(Records from a dataset)
= = = =

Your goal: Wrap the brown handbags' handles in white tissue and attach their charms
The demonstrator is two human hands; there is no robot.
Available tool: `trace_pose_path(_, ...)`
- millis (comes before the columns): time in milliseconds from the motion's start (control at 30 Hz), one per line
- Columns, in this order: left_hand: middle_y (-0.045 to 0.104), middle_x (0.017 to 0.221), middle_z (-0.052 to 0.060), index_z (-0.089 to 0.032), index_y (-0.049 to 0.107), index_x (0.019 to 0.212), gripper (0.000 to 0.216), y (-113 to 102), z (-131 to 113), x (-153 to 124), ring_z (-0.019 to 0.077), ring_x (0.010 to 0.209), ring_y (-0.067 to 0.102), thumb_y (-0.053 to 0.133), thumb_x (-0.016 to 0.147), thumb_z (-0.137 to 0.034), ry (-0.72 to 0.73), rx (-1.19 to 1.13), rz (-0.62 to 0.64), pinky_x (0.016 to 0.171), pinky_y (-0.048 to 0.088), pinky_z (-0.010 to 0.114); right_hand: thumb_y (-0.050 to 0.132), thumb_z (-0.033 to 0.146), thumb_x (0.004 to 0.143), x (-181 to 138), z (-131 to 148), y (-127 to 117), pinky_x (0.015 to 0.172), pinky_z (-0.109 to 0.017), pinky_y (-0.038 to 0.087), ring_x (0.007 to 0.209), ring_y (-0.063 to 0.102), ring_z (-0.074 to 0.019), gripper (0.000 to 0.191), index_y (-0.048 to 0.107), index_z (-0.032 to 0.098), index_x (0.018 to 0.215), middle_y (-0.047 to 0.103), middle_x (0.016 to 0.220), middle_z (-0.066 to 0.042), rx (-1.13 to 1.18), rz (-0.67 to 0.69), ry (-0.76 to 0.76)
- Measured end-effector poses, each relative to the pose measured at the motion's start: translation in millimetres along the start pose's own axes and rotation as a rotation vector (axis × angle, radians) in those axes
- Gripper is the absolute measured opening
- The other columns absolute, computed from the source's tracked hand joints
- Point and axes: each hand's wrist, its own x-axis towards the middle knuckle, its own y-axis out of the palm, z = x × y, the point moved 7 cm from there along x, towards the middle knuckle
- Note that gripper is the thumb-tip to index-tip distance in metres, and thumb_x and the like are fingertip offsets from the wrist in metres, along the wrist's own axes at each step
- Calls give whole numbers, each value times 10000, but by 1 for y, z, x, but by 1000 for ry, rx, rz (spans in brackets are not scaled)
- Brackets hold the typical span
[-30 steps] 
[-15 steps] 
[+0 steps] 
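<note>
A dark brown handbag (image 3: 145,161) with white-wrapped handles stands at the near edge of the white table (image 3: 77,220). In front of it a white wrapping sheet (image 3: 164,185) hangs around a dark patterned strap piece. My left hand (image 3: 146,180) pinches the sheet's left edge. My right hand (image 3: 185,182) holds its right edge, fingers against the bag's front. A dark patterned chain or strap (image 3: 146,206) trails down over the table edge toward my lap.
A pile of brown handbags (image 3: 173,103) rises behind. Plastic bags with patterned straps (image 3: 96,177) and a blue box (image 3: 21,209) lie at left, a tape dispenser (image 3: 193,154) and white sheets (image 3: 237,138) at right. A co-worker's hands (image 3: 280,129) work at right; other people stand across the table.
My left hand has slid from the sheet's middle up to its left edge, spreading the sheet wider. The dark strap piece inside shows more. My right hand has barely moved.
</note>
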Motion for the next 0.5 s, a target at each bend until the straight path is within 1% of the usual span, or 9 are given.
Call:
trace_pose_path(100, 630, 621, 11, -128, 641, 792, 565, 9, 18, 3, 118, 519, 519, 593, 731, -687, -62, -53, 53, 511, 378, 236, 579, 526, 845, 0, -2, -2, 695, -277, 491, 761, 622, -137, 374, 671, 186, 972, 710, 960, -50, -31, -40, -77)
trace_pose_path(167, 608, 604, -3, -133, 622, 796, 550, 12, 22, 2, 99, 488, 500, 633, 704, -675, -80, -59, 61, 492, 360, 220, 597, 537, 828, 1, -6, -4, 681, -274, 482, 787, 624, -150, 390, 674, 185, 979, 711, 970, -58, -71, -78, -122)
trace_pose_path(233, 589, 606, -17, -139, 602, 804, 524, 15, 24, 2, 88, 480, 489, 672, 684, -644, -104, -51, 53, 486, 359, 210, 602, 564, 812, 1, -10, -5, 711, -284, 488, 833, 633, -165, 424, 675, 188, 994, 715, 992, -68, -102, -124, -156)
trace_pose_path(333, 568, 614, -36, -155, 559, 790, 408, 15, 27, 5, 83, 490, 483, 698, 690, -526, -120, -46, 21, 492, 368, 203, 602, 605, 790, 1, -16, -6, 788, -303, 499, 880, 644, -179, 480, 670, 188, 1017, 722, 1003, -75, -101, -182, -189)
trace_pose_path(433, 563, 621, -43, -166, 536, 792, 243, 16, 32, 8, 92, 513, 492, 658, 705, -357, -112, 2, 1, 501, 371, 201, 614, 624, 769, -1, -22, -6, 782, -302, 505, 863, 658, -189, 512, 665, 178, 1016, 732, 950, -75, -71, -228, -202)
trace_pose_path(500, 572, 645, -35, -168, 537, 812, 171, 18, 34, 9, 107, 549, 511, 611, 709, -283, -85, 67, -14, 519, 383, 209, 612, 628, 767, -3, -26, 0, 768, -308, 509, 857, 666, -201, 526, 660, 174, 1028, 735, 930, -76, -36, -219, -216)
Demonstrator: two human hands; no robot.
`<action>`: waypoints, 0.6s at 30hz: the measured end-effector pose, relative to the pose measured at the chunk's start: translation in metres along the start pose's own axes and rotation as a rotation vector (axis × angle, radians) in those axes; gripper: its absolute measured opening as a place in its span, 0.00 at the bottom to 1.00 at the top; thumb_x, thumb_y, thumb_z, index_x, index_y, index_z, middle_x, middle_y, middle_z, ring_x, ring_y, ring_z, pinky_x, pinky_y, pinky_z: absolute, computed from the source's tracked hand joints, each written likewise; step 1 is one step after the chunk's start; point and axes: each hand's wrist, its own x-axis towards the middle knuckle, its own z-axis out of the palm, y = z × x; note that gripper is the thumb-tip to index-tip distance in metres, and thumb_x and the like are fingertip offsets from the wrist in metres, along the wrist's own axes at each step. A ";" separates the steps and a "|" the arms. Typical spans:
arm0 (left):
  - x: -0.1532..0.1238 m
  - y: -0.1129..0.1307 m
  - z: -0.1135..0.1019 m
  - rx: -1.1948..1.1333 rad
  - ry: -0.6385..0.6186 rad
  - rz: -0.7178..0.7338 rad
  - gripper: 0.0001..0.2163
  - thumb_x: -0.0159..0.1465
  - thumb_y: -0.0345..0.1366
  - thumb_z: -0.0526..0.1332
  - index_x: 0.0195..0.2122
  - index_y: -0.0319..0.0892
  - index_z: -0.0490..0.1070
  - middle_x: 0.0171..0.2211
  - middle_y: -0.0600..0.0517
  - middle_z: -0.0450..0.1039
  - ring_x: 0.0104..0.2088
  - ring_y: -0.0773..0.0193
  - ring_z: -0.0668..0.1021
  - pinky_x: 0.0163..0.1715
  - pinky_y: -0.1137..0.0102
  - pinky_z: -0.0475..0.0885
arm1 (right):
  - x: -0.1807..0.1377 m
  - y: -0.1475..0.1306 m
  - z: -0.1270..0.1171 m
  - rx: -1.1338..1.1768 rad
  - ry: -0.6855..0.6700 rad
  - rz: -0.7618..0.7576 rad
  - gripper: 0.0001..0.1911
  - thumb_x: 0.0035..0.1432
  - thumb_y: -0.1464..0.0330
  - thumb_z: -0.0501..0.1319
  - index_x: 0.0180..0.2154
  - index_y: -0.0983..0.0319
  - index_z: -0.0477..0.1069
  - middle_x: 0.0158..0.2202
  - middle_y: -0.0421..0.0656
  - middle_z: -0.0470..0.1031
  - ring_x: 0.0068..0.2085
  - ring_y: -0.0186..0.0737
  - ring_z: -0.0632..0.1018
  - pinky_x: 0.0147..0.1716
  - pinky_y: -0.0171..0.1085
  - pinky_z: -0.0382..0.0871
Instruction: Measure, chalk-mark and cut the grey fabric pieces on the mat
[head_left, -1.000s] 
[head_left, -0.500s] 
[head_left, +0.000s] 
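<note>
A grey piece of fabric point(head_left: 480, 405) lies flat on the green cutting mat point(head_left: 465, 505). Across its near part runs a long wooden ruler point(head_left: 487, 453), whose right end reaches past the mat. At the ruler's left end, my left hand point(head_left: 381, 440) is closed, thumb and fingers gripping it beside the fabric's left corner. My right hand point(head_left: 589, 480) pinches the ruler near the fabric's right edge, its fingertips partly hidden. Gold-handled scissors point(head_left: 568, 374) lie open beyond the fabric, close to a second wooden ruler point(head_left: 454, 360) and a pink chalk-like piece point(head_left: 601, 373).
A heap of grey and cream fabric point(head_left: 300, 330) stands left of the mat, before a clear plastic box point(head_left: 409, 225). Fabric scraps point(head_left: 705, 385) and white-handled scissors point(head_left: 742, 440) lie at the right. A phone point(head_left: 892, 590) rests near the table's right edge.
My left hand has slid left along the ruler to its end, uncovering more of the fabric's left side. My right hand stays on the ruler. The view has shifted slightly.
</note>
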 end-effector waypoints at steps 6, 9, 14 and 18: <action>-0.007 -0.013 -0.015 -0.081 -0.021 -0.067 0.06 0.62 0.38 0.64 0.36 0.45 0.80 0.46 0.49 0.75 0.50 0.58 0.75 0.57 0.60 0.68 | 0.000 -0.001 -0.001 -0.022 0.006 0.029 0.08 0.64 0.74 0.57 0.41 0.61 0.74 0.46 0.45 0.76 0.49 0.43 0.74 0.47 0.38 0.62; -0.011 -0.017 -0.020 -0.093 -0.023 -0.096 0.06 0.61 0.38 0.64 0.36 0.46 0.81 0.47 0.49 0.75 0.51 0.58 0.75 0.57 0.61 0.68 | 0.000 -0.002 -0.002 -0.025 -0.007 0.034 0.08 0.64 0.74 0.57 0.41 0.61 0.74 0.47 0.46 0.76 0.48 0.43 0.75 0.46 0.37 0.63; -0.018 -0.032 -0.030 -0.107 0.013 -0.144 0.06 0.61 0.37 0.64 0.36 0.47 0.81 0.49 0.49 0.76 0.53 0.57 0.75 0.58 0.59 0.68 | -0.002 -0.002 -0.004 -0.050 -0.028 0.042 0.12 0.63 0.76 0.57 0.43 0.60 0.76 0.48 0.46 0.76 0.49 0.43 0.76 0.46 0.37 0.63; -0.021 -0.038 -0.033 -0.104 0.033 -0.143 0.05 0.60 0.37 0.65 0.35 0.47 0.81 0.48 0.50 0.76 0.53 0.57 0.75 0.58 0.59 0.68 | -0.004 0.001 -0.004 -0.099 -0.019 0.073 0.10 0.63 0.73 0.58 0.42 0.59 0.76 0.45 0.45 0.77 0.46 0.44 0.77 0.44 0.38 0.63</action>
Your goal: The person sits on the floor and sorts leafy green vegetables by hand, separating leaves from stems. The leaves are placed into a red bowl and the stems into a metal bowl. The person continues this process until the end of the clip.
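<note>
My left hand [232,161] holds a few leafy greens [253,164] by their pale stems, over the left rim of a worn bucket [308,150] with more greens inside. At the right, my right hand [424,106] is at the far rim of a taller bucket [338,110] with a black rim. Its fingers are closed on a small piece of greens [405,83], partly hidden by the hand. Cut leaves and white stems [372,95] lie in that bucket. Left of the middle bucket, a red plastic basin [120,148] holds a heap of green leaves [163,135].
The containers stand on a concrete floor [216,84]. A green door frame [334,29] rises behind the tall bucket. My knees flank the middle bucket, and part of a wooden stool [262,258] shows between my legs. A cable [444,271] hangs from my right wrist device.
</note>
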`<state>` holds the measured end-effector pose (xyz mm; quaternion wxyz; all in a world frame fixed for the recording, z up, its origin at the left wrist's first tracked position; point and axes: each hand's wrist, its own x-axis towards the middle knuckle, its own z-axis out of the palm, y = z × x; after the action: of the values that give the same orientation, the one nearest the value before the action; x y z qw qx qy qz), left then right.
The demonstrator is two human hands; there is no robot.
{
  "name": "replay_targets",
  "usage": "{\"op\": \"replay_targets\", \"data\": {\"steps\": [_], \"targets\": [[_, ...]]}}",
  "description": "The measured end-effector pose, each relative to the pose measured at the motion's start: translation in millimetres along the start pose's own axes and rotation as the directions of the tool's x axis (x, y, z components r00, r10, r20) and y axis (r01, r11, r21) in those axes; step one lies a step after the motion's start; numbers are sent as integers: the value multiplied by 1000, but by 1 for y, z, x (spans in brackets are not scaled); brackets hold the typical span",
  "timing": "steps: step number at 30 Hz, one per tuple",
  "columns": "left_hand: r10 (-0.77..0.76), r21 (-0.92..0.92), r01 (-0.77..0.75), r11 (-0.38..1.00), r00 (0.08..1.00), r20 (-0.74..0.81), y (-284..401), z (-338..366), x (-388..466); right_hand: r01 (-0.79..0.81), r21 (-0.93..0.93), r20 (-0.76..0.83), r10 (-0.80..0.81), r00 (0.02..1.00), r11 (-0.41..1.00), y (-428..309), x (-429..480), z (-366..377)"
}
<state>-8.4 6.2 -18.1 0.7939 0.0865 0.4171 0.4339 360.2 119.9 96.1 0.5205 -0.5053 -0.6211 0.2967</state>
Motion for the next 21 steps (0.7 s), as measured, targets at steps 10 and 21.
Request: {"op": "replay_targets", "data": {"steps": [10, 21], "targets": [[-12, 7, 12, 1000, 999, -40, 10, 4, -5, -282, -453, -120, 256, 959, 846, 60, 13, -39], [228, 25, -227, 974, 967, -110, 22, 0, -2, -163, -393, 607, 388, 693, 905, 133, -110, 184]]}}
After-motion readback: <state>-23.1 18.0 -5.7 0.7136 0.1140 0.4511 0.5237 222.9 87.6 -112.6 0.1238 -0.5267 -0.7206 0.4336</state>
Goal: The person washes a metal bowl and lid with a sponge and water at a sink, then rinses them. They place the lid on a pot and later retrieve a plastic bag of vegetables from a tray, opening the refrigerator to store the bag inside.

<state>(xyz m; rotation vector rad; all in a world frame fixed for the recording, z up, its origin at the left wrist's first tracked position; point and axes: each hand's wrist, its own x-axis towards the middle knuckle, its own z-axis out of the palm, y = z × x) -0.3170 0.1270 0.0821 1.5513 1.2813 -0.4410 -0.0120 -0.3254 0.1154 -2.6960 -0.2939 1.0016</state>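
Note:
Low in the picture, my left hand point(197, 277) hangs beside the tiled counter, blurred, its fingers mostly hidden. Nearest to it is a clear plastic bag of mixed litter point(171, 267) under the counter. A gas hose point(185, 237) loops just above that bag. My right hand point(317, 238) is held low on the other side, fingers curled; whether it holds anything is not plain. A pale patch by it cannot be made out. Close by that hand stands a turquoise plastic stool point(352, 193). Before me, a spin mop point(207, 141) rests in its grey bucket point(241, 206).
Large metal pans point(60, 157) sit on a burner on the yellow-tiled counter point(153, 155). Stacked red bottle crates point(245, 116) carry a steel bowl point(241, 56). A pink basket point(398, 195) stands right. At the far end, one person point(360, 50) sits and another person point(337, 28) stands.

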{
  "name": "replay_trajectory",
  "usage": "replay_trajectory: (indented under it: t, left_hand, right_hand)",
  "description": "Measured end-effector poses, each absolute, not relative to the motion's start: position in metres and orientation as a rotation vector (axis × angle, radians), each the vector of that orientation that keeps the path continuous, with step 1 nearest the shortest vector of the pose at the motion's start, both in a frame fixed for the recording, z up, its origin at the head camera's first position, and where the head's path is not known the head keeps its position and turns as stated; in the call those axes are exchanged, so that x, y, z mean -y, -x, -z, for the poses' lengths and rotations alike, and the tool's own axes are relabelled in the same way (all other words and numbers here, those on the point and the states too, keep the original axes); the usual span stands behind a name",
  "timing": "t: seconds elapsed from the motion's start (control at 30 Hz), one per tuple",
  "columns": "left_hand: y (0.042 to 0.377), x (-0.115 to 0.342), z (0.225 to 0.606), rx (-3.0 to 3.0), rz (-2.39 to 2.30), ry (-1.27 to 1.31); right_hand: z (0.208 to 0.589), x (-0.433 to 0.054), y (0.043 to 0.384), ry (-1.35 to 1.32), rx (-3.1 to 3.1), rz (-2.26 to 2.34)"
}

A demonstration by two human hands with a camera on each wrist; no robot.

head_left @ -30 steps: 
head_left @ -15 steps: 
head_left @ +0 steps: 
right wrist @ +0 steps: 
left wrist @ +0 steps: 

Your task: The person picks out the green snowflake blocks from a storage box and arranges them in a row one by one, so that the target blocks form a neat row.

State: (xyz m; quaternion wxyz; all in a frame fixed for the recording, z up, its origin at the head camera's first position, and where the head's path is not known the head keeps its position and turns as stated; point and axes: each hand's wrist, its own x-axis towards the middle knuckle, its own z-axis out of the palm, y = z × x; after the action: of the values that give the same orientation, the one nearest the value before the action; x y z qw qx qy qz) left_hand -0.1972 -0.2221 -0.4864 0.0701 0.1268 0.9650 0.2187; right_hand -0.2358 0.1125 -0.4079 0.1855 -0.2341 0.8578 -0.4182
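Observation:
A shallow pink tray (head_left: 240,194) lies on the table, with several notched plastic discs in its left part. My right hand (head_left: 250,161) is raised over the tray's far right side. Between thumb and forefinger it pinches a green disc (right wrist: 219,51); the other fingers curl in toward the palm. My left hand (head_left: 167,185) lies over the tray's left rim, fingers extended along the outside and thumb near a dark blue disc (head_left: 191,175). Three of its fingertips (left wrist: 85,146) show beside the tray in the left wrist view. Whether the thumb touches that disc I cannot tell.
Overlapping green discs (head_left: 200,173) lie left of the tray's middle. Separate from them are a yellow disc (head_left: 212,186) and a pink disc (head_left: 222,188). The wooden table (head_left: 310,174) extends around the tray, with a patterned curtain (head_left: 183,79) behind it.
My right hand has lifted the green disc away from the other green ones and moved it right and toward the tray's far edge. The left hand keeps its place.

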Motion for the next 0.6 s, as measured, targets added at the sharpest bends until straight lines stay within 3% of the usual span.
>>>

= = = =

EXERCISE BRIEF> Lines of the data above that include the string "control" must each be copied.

RESPONSE AREA>
- millis (comes before the columns): time in milliseconds from the motion's start (control at 30 Hz), one per line
  "timing": "t: seconds elapsed from the motion's start (control at 30 Hz), one per tuple",

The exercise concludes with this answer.